Live exercises were conducted involving small unit logistics operations with the United States Marines to test the technology in extreme environments.
Human identification at a distance
The human identification at a distance project developed automated biometric identification technologies to detect, recognize and identify humans at great distances for "force protection", crime prevention, and "homeland security/defense" purposes.The goals of HumanID were to:
- Develop algorithms to find and acquire subjects out to 150 meters in range.
- Fuse face and gait recognition into a 24/7 human identification system.
- Develop and demonstrate a human identification system that operates out to 150 meters using visible imagery.
- Develop a low-power millimeter wave radar system for wide field of view detection and narrow field of view gait classification.
- Characterize gait performance from video for human identification at a distance.
- Develop a multi-spectral infrared and visible face recognition system.
Carnegie Mellon University's Robotics Institute worked on dynamic face recognition. The research focused primarily on the extraction of body biometric features from video and identifying subjects from those features. To conduct its studies, the university created databases of synchronized multi-camera video sequences of body motion, human faces under a wide range of imaging conditions, AU coded expression videos, and hyperspectal and polarimetric images of faces. The video sequences of body motion data consisted of six separate viewpoints of 25 subjects walking on a treadmill. Four separate 11-second gaits were tested for each: slow walk, fast walk, inclined, and carrying a ball.
The University of Maryland's Institute for Advanced Computer Studies' research focused on recognizing people at a distance by gait and face. Also to be used were infrared and five-degree-of-freedom cameras. Tests included filming 38 male and 6 female subjects of different ethnicities and physical features walking along a T-shaped path from various angles.

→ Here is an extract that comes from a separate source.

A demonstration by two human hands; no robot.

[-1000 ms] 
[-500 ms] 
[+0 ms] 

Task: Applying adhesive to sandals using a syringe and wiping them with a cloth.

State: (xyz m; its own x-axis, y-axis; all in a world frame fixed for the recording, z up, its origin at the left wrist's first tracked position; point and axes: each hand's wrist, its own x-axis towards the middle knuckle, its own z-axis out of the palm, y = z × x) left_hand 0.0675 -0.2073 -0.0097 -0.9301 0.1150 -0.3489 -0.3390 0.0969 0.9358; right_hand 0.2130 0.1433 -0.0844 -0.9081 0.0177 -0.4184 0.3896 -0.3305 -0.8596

The University of Southampton's Department of Electronics and Computer Science was developing an "automatic gait recognition" system and was in charge of compiling a database to test it. The University of Texas at Dallas was compiling a database to test facial systems. The data included a set of nine static pictures taken from different viewpoints, a video of each subject looking around a room, a video of the subject speaking, and one or more videos of the subject showing facial expressions. Colorado State University developed multiple systems for identification via facial recognition. Columbia University participated in implementing HumanID in poor weather.